*Description of the task*. Every line of the material must be given again verbatim. Skip the images.

*Dataset section*.
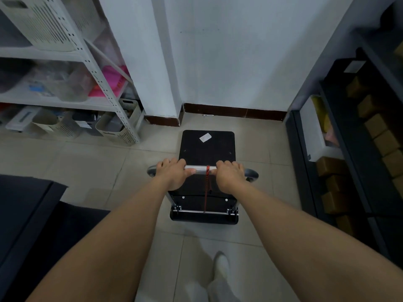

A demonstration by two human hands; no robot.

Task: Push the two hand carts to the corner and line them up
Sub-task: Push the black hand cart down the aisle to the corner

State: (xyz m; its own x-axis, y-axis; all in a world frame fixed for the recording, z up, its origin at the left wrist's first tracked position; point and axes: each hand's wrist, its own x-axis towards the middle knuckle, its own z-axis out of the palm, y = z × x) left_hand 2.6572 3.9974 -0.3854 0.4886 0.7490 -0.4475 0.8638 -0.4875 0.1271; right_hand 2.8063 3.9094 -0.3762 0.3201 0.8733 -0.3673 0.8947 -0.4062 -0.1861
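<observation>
I see one hand cart [220, 149].
Black deck [194, 153], white label [205, 137] on it, silver handle [199, 167] upright, red cord [206, 188] hanging; nose near the baseboard [235, 111].

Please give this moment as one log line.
left hand: grips handle | right hand: grips handle | hand cart: short of wall

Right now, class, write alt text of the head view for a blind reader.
The person's left hand and right hand grip the handle of a black platform hand cart facing a white wall, white shelving left, dark shelving right.
</observation>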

*Written response*.
A demonstration by two human hands; no robot.

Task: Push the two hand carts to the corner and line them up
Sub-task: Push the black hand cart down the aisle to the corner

State: (xyz m; its own x-axis, y-axis; all in a world frame fixed for the recording, z up, its origin at the left wrist's first tracked position; point and axes: each hand's wrist, its own x-axis towards the middle knuckle, its own z-axis out of the palm, y = z × x) left_hand 2.6572 3.9974 -0.3854 0.4886 0.7490 -0.4475 0.8638 -0.4875 0.1271; right_hand 2.8063 3.9094 -0.3762 0.3201 0.8733 -0.3673 0.8947 -0.4062 -0.1861
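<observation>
I see one hand cart [220, 149].
Black deck [194, 153], white label [205, 137] on it, silver handle [199, 167] upright, red cord [206, 188] hanging; nose near the baseboard [235, 111].

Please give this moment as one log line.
left hand: grips handle | right hand: grips handle | hand cart: short of wall

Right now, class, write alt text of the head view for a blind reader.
The person's left hand and right hand grip the handle of a black platform hand cart facing a white wall, white shelving left, dark shelving right.
</observation>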

This exercise is complete.